» **SUPPLIED INFORMATION**
···

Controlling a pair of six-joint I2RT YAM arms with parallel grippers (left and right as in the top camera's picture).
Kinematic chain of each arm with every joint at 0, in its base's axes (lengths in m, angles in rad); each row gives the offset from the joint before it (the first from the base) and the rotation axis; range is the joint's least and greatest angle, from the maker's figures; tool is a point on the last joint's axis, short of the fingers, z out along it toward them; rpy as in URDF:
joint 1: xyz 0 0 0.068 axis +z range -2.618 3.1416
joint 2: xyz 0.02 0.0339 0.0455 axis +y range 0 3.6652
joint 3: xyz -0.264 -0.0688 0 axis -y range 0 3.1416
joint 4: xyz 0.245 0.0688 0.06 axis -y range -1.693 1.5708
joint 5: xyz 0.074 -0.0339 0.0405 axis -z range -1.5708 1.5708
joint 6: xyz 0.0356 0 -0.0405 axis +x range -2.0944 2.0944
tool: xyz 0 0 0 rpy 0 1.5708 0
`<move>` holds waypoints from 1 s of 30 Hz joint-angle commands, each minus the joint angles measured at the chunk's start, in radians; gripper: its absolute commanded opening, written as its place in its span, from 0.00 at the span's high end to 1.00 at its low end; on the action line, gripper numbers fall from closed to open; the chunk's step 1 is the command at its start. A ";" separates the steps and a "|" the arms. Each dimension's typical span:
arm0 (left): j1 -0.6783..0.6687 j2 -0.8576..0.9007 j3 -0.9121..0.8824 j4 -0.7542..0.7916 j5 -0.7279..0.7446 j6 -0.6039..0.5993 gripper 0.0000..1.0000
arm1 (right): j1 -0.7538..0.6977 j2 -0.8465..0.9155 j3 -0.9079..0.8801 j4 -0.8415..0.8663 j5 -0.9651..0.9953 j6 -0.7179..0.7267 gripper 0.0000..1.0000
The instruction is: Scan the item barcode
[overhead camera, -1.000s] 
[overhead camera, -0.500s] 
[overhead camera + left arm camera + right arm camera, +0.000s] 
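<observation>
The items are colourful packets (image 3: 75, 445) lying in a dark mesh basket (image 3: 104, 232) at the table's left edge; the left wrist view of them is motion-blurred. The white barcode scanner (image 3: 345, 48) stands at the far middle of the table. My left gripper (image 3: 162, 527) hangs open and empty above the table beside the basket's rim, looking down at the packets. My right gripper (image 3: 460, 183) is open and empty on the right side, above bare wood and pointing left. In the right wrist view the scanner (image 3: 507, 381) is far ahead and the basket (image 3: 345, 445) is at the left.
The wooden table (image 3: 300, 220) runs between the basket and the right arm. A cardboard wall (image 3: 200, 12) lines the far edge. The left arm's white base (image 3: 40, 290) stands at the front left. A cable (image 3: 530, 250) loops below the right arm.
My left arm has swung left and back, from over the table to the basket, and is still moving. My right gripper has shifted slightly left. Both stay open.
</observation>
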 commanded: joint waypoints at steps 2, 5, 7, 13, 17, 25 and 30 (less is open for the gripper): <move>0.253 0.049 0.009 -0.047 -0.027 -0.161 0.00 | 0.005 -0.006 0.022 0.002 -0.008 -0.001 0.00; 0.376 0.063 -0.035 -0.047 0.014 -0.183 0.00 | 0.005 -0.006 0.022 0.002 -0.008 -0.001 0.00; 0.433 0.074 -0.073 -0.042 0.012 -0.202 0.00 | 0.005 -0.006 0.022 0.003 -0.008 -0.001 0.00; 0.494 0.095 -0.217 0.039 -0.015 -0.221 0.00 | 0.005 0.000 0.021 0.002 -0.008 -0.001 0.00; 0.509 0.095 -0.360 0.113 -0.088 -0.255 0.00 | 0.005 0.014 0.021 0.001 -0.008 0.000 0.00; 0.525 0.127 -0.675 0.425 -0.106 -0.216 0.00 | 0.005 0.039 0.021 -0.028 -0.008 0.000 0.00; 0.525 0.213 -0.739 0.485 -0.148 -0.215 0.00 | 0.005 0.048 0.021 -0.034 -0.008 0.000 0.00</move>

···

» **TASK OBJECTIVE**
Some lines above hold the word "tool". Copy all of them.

» **ANSWER SPACE**
Kinematic chain of each arm with every joint at 0, in its base's axes (lengths in m, angles in rad); each row gives the offset from the joint before it (the first from the base) and the rotation axis; range is the joint's least and greatest angle, from the maker's figures; tool is a point on the last joint's axis, short of the fingers, z out along it toward them; rpy as in URDF:
tool: xyz 0 0 0 rpy 0 1.5708 0

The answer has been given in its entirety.